Это Сарлби тоже оставил без внимания. У него всегда был талант не слышать того, чего он не хотел слышать. Может быть, все люди такие.

– Знаешь, кто такие ломатели? – спросил он, наклонившись к Броуду, словно чтобы поделиться секретом.

– Это какие-то бандиты, верно? Ломают машины, сжигают фабрики. Говорят, они все изменники.

– Так говорят только гребаные инквизиторы. – Сарлби сплюнул на припорошенную опилками землю. Плеваться он тоже всегда был мастер. – Ломатели собираются все изменить! Они не просто ломают машины, Броуд, – они разбивают цепи! Твои и мои.

– На мне никаких цепей нет.

– Это мне говорит человек, живущий в подвале на Тележной улице! Речь не о том, что у тебя цепи на руках или ногах, Броуд. Я говорю о цепях, которые сковывают твой рассудок. Сковывают твое будущее! Будущее твоих детей! Все наши хозяева будут низложены – все те, кто жирел на нашем поту и наших страданиях. Все эти лорды и леди, короли и принцы. – Глаза Сарлби возбужденно поблескивали при виде приближающегося в его воображении светлого будущего. – Больше никаких богатых старых ублюдков, говорящих нам, как мы будем жить! Каждый сможет сам решать, как им будут управлять. Каждый будет иметь право голоса!

– А короля, что же, больше не будет?

– Каждый сам будет королем!

Были времена, когда Броуд назвал бы такие речи изменой, но его патриотические чувства за последнюю пару лет получили серьезную трепку. Теперь это казалось ему просто бесплодными мечтаниями.

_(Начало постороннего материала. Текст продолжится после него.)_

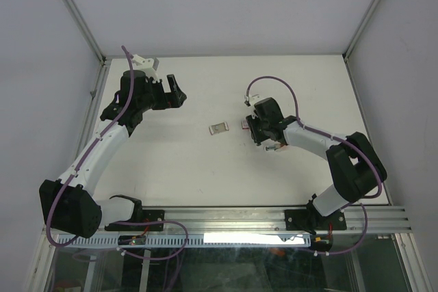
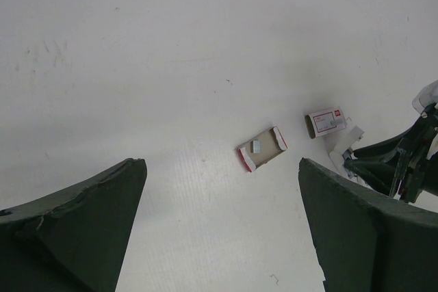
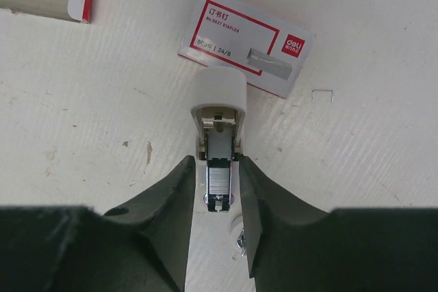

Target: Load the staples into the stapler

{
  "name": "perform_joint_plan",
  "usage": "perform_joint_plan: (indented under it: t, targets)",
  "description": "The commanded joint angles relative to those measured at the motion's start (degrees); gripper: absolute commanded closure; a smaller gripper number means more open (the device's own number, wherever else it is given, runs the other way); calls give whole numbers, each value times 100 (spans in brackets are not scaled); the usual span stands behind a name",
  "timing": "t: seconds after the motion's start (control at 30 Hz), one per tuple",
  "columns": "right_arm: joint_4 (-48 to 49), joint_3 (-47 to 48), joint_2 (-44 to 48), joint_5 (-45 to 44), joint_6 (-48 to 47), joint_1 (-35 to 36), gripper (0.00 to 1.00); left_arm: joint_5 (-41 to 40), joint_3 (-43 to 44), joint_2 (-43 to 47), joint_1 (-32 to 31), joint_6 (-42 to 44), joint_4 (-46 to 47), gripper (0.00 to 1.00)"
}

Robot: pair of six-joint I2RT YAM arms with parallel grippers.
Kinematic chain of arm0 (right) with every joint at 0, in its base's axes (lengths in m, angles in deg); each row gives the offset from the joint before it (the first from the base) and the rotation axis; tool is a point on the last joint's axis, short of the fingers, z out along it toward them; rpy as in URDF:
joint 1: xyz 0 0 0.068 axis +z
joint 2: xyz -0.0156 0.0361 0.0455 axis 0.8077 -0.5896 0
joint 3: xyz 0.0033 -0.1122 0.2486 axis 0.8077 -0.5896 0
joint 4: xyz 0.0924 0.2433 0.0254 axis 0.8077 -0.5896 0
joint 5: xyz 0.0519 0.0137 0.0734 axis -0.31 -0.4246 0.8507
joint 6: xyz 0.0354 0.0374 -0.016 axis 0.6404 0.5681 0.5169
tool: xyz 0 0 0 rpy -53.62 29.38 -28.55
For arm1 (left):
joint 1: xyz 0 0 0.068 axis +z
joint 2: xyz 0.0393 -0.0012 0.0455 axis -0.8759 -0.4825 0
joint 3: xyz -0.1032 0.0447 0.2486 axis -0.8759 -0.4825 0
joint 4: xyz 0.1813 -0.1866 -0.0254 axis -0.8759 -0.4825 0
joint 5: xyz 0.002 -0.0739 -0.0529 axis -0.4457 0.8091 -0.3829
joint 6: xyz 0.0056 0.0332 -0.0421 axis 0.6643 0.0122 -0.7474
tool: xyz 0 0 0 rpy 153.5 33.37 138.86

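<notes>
The right end effector (image 3: 217, 163) is clamped on the stapler (image 3: 219, 94), whose white nose at 12 o'clock meets the red-and-white sleeve (image 3: 246, 49). Only this wrist view shows ribbed silvery metal in its channel and a loose staple (image 3: 322, 95) at 2 o'clock. Overhead, the tray (image 1: 218, 128) lies at 9 o'clock on the tabletop (image 1: 205, 169). The left end effector (image 1: 176, 91) hangs open, well apart.

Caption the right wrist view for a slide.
Right tool clamps the small open white-capped stapler, silvery staples in its channel, before a red-and-white cardboard staple sleeve.
</notes>
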Motion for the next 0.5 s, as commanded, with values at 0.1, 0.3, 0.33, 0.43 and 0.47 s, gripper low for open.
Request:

– Не уверен, что во мне достаточно материала на короля, – пробормотал он. – Я не хочу неприятностей, Сарлби. У меня их и так по горло.

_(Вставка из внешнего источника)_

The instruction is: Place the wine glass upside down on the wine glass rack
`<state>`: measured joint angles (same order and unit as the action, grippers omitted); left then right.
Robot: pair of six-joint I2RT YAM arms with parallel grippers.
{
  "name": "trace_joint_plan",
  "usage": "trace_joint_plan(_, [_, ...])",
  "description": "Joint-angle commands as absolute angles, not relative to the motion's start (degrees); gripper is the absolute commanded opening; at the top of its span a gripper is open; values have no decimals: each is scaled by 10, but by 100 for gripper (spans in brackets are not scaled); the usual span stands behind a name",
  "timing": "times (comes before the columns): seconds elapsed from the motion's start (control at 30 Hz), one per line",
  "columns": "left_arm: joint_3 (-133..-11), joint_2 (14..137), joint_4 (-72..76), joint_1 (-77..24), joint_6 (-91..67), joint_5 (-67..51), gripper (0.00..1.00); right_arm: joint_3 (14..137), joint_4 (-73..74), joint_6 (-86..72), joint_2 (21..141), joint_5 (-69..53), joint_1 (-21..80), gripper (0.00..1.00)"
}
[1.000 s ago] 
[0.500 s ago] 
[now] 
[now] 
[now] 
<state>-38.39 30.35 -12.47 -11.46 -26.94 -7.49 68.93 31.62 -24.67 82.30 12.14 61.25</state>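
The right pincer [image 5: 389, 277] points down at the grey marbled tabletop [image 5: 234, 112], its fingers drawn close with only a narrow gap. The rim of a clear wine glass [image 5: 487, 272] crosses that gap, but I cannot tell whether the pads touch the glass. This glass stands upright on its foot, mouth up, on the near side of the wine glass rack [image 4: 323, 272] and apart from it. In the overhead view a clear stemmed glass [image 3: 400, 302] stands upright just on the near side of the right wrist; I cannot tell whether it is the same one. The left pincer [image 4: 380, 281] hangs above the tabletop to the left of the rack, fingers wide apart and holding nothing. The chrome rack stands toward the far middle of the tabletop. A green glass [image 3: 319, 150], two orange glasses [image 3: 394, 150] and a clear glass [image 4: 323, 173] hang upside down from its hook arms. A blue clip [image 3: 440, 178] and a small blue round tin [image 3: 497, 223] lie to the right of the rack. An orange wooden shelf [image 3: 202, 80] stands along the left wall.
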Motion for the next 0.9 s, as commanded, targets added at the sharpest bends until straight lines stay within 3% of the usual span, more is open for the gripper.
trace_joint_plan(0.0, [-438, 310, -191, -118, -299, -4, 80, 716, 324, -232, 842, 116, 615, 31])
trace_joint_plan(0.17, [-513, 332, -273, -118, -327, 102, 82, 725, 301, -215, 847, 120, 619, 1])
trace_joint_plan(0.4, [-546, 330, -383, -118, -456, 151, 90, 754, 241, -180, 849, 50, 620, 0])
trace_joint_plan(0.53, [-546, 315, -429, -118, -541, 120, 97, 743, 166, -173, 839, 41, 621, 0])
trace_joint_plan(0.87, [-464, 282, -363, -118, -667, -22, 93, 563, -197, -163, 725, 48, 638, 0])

– Есть люди, рожденные для неприятностей, Бык! Ты всегда смотрелся лучше со стиснутыми кулаками.

Броуд скривился:

– Для кого лучше, а для кого и хуже.

– Ты же был там, на стенах. Ты знаешь, каково это. За все, что чего-то стоит, нужно драться!

Ощерясь, Сарлби саданул кулаком в воздух. На тыльной стороне его руки была татуировка лестничника, такая же, как у самого Броуда.

– Может, и так… – Броуд ощутил щекотку возбуждения, струйку радости, но оттолкнул их, запихнул свою татуированную руку подальше в рукав, насколько только мог. – Но для меня драк уже достаточно.

Он дал Лидди свое слово. На этот раз он собирался сдержать его.